Fundação Getulio Vargas (Getulio Vargas Foundation, often abbreviated as FGV) is a Brazilian higher education institution and think tank founded on December 20, 1944, with the mission to "stimulate Brazil’s socioeconomic development". Its initial objective was to prepare qualified people to work in public and private administration in Brazil.

FGV is considered by the Think Tanks and Civil Societies Program of the University of Pennsylvania as top think tank in Latin America and best managed worldwide, it ranks seventh best think tank in the world.

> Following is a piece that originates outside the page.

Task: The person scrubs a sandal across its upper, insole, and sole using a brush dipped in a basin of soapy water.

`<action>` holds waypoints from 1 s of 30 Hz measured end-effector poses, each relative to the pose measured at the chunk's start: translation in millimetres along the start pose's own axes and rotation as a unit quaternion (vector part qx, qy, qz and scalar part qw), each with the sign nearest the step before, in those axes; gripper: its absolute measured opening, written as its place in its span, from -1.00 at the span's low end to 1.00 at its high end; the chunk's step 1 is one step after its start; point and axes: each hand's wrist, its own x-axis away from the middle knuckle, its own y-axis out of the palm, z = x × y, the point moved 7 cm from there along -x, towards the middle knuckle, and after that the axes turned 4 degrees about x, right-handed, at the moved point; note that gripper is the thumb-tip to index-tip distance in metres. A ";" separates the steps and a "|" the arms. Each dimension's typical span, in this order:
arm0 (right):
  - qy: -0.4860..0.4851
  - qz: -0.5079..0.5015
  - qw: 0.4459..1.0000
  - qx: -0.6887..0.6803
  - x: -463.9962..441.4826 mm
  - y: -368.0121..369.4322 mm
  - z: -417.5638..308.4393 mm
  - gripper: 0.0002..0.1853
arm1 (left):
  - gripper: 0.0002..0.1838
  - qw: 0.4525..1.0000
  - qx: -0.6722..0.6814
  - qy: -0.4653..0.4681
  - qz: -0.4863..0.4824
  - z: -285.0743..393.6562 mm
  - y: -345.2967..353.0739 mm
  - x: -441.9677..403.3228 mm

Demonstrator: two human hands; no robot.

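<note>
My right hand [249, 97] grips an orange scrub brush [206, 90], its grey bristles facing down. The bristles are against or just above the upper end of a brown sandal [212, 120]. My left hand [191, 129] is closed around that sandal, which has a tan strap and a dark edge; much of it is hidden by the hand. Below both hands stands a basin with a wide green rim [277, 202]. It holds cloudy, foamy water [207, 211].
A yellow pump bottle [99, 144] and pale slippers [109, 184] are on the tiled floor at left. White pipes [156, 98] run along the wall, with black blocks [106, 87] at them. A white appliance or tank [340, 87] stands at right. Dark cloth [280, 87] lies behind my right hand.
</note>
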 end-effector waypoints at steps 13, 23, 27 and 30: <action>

FGV offers undergraduate,  MBA, as well as Master's & PhD programs in economics, business administration, public administration, law, social sciences, applied mathematics and international relations. The foundation counts over 90 research centers and produces a large volume of academic research. The subjects cover macro and micro-economics, finance, business, decision-making, law, health, welfare, poverty and unemployment, pollution, and sustainable development. FGV also maintains research programs in the fields of history, social sciences, education, justice, citizenship, and politics. FGV executes projects at the request of the public sector as well, private enterprise and international agencies such as the World Bank and the Inter-American Development Bank (IDB).  Examples include assistance for the successful Rio de Janeiro bids for the 2007 Pan American Games and the 2016 Summer Olympics.

FGV's main office is based in Rio de Janeiro, and is also present in São Paulo and Brasília. In addition, it offers educational programs in over 100 cities in Brazil, through a network of affiliate partner institutions, with Executive Education and MBA programs in several areas of knowledge.

FGV Schools 
FGV operates in many areas of knowledge, such as education, research, technical consulting, editing and publishing.

Schools of Administration
Brazilian School of Public and Business Administration (FGV EBAPE)
São Paulo School of Business Administration (FGV EAESP)
School of Public Policy and Government (FGV EPPG)

Schools of Law
São Paulo Law School (FGV Direito SP)
Rio de Janeiro Law School (FGV Direito Rio)

Schools of Economics
São Paulo School of Economics (FGV EESP)
Brazilian School of Economics and Finance (FGV EPGE)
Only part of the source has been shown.